- **DESCRIPTION OF THE TASK**: To answer, print the line containing "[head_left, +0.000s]" and each line after it in the listing below, exactly as they stand.

- **RAW DATA**:
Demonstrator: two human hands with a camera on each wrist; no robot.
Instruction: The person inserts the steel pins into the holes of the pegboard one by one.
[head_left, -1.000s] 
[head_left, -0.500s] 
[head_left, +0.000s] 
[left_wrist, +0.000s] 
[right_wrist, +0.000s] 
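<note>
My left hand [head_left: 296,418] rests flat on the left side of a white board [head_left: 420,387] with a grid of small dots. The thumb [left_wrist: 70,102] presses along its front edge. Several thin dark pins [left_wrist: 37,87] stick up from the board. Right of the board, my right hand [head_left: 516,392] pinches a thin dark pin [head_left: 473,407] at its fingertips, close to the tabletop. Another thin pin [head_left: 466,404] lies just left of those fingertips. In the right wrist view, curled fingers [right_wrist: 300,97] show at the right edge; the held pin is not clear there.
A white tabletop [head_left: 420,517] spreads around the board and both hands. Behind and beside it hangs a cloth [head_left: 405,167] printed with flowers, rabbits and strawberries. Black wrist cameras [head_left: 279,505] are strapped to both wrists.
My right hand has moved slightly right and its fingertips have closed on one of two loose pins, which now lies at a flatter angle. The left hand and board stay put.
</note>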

- **RESULT OF THIS EXERCISE**:
[head_left, +0.000s] 
[left_wrist, +0.000s] 
[right_wrist, +0.000s] 
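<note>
My left hand [head_left: 296,418] rests flat on the left side of a white board [head_left: 420,387] with a grid of small dots. The thumb [left_wrist: 70,102] presses along its front edge. Several thin dark pins [left_wrist: 37,87] stick up from the board. Right of the board, my right hand [head_left: 516,392] pinches a thin dark pin [head_left: 473,407] at its fingertips, close to the tabletop. Another thin pin [head_left: 466,404] lies just left of those fingertips. In the right wrist view, curled fingers [right_wrist: 300,97] show at the right edge; the held pin is not clear there.
A white tabletop [head_left: 420,517] spreads around the board and both hands. Behind and beside it hangs a cloth [head_left: 405,167] printed with flowers, rabbits and strawberries. Black wrist cameras [head_left: 279,505] are strapped to both wrists.
My right hand has moved slightly right and its fingertips have closed on one of two loose pins, which now lies at a flatter angle. The left hand and board stay put.
</note>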

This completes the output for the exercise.